The parallel storyline involves Akyta Dryad and an ensemble of surviving Enkie resistance fighters unleashing a series of guerrilla attacks on the empire, bent on stopping the Project. Most of the locations are visited after Ronotra Koss' exploits, featuring a much more ruined look and stronger resistance by Empire forces. Resistance fighters fall one after another, either captured or killed in action, dealing a series of crippling blows to the Layil who, however, seemingly recover from each with minimal actual consequences save for structure damage. Infiltrating Siriad, the Empire's floating fortress-city, Akyta, then the sole survivor, reaches the main chamber housing the Project apparatus; there, she is horrified to find two million Enkie survivors connected to machinery, heavily drugged and genetically altered, their natural time manipulating capabilities being channeled to fuel the Empire's temporal gravitation weapons. Fighting the facility's guardian and controller, Ophan, she manages to end the threat of the weapon, leaving Layil unable to use time manipulation.

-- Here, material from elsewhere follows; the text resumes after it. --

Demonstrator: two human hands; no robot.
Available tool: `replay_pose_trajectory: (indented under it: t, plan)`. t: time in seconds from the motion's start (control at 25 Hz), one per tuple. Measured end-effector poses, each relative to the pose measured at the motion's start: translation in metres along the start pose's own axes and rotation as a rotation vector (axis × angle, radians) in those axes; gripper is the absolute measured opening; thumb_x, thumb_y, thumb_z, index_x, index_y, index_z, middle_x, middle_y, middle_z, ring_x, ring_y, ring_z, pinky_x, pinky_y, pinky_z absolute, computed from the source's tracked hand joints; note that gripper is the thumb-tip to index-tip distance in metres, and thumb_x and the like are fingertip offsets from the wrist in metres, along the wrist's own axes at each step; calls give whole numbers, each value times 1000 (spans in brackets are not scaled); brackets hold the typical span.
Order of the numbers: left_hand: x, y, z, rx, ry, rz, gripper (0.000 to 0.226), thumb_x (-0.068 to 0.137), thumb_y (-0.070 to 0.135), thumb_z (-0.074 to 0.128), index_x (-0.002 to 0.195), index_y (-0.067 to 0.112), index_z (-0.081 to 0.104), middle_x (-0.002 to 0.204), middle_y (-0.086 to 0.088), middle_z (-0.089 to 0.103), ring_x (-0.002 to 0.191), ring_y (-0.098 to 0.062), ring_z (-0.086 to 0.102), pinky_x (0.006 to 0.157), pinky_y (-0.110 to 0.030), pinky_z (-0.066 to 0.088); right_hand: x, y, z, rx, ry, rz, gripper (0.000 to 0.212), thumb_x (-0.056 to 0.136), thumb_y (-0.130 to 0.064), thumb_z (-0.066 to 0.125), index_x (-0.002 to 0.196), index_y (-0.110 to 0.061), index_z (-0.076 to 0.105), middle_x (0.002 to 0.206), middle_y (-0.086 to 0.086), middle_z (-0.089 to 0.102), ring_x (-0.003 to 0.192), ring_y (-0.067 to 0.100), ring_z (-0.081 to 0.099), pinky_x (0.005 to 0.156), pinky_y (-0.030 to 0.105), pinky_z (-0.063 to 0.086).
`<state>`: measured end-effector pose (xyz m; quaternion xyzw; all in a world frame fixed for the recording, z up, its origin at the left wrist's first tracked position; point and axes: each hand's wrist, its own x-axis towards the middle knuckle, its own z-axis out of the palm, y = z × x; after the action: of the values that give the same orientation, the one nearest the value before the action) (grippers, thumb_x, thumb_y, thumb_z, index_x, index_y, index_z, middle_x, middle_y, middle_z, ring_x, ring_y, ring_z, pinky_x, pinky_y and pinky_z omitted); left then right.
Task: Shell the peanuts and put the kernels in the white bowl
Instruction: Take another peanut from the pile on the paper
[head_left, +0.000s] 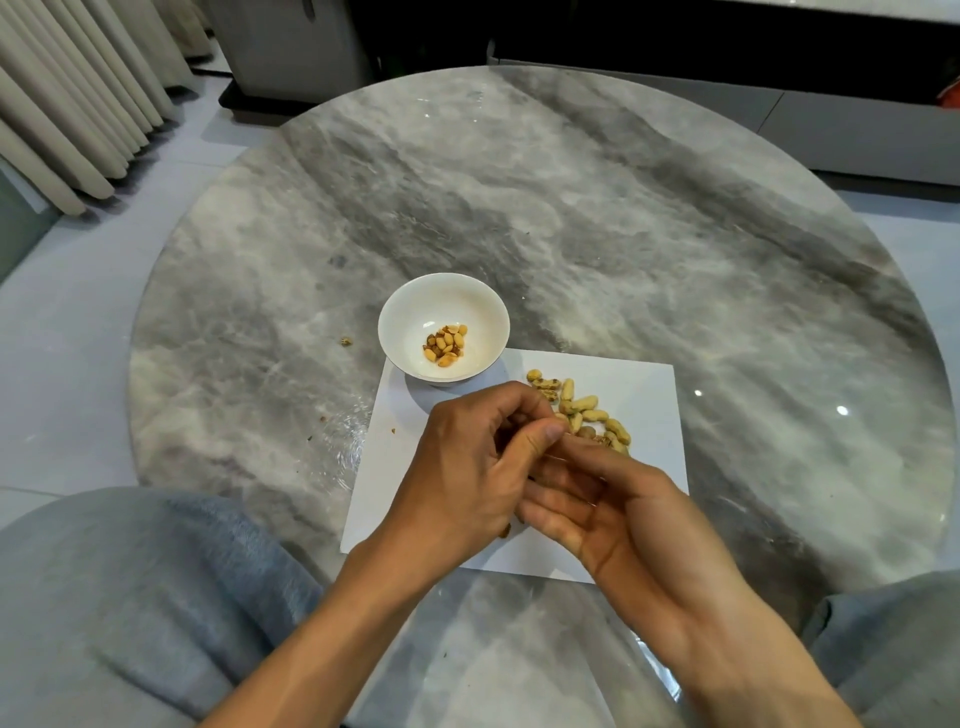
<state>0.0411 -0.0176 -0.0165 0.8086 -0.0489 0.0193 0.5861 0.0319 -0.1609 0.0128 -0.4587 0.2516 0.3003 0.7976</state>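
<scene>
Two bare forearms reach in from the bottom edge, over grey-clad knees, and meet above a white sheet of paper on a round marble table. The left hand curls its fingers and thumb tip around something small; the right hand lies beneath it, palm up, fingers loosely extended. What they hold is hidden, likely a peanut being cracked. The white bowl sits just beyond the left hand, slightly left, holding a few kernels. Unshelled peanuts lie in a heap just beyond the right hand, partly covered by fingertips, pointing various ways.
</scene>
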Motion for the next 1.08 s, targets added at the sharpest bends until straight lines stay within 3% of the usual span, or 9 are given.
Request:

In a shocking twist however, the entire chain of events is revealed to have been engineered by none other than Argus Pytel himself: a top ranking intelligence officer and a Collaborationist, he engineered for both Resistance groups to embark on suicidal missions, confident of the Empire's chance to recover quickly from any damage via its control over the timeline. The rebel crew member aboard the Cobalt King was actually killed by Pytel and not the other way around, a fact he took advantage of to trick his father's faction into action. The plan however took yet another unexpected turn when, surprising the attacker of the Domus and shooting him down with a barrage of missiles, he was horrified to discover he had just killed his own father. Meanwhile, approximately a thousand years later, Akyta was herself met with a defeat as the Ophan, upon critically malfunctioning, activated the Project's self-destruct system, detonating the facility and killing the Enkie slaves, effectively eradicating the entire Enkie race.

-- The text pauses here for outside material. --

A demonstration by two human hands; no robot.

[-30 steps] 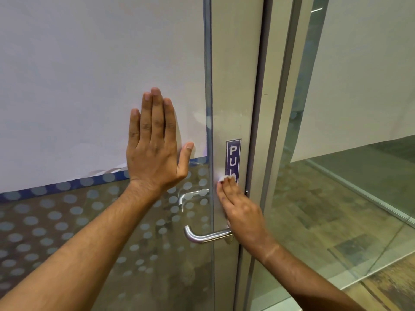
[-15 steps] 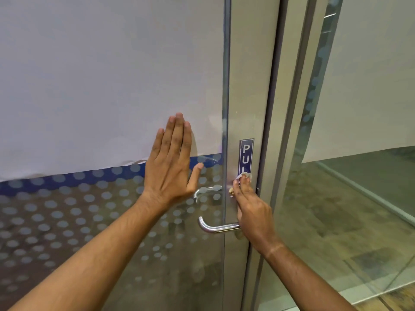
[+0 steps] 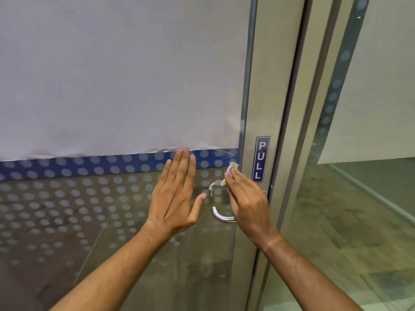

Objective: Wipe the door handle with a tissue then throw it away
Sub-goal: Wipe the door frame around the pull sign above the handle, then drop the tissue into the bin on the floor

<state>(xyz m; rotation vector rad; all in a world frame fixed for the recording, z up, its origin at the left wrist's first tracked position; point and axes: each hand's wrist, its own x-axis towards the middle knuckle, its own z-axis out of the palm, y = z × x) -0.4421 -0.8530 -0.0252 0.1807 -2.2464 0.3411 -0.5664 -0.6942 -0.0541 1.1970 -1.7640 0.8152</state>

The "alternate" narrative is more of an alternate ending: following his father Ronotra Koss' death by his own hands, Argus starts devising a plan of his own to exact revenge on the Empire: using his knowledge of past events and the Project equipment, he traveled forward in time to before Akyta could destroy the Ophan, having her travel 4200 years into the past and saving her life before destroying the facility himself (and dying in the process). Sine Mora ends with the same opening cinematic, revealing Argus as the pilot of the King Cobalt: however, Akyta is revealed to be pregnant, and to have given birth to none other than Enki himself, thus bringing the entire story full circle.

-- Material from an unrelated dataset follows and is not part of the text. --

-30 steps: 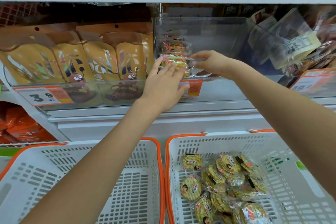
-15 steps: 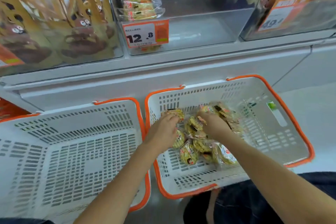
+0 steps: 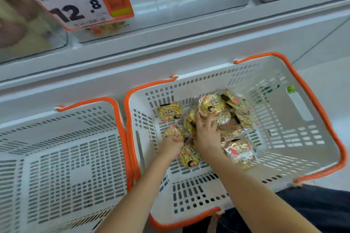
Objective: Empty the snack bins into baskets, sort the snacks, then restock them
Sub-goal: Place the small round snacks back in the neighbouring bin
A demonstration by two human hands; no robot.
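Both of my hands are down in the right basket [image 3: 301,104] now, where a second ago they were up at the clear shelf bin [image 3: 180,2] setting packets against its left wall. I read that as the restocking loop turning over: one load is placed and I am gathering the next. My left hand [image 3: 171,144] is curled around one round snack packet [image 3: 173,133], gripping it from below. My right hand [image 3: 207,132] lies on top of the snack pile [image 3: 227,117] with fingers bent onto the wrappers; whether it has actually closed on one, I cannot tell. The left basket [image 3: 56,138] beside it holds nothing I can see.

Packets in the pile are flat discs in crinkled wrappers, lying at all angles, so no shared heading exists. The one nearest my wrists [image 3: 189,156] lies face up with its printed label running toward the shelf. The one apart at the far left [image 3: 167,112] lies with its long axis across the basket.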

==Development and marketing==

The transition from concept art (top) to actual gameplay (bottom) was praised by critics.

Sine Mora was announced August 18, 2010. It was developed via a partnership between Grasshopper Manufacture and Digital Reality. Grasshopper was responsible for the art direction and sound design, while Digital Reality handled the 3D assets, programming, story and game design. The game is available on both the Xbox 360 and PlayStation 3 via their respective downloadable networks.

The art style for the game is diesel punk inspired. The boss battles for the game were initially designed in large part by Mahiro Maeda, an anime artist known for his work on The Animatrix, Kill Bill, and Neon Genesis Evangelion. Gez Fry directed the game's art and designed the characters, with input from Yoshiro Kimura. The characters were designed as humanoid animals due to Fry's impression that the game was "not crazy enough." "Our characters were originally human characters" stated Theodore Reiker, Creative Director at Digital Reality. "One day he approached me with the idea of having anthropomorphic characters — animals."

Reiker cited several bullet hell shooters, such as Battle Garegga, Einhänder, and Under Defeat as influences for the game. "Sine Mora is our tribute to the amazing games that we played over the last 30 years" said Reiker. The designers originally voiced the characters in Hungarian as a placeholder for other languages, however the idea appealed to them so much that they kept the language and provided translations via subtitles for non-Hungarian speaking players. Akira Yamaoka of Grasshopper Manufacture, best known for his music in the Silent Hill series, scored the game's music. Yamaoka was inspired by 1970s electronic music and used that to create the score to match the diesel-punk setting. Of the soundtrack he stated, "I had to create something that would be worthy for this game as well as sound that could actually enhance the game when matched with the visuals."

Digital Reality held a contest where fans could guess the game's release date. Those who guessed correctly would get a chance to receive a free copy of the game. The winner was determined from a lottery based on the score a team member had while playing through the game. Sine Mora was shown at Gamescom and Penny Arcade Expo (PAX). T-shirts and other promotional merchandise were given away at PAX. Contests for the merchandise were also conducted via the game's official Facebook page.

Prior to the E3 2012 convention, it was announced that Sine Mora will also be released on the PlayStation Vita. This version contains a new hero, Wilhelmine Muller, coming from the world of "Under Defeat", with a new weapon and chromosomes. It was later announced that the game will be available for the PlayStation 3 as well.

On July 16, 2013, the game has been released on iOS via the iTunes Store by developer Pocket Scientists. Android and Amazon Kindle Fire versions will follow.

==Reception==

Sine Mora received generally favorable reviews from critics. It currently holds a score of 84.93% at aggregate website GameRankings, while fellow aggregate site Metacritic reports a score of 85/100. The highest score, an approval rating of 95%, came from Chris Carter of Gamer Limit, while the lowest score of 60% approval was shared by the reviewer from Gameblog.Fr and Simon Campanello of Eurogamer Sweden. The majority of reviews rated the game with an 80% approval rating or higher.

Several of Sine Moras gameplay mechanics were praised by critics. Daemon Hatfield of IGN praised the variety of modes, particularly the game's Boss Training mode, which he felt would prove useful to serious players. Richard Mitchell of Joystiq praised the game's time-based mechanics in particular. He felt that it gives "players a new spin on an age-old formula." GamesRadars Sterling McGarvey felt that the game was challenging yet fun. He also gave high marks for the gameplay and presentation during boss fights. VideoGamer.coms Sinan Kubba also praised the boss fights, citing the multiple attack sequences and 3D transitions as high points.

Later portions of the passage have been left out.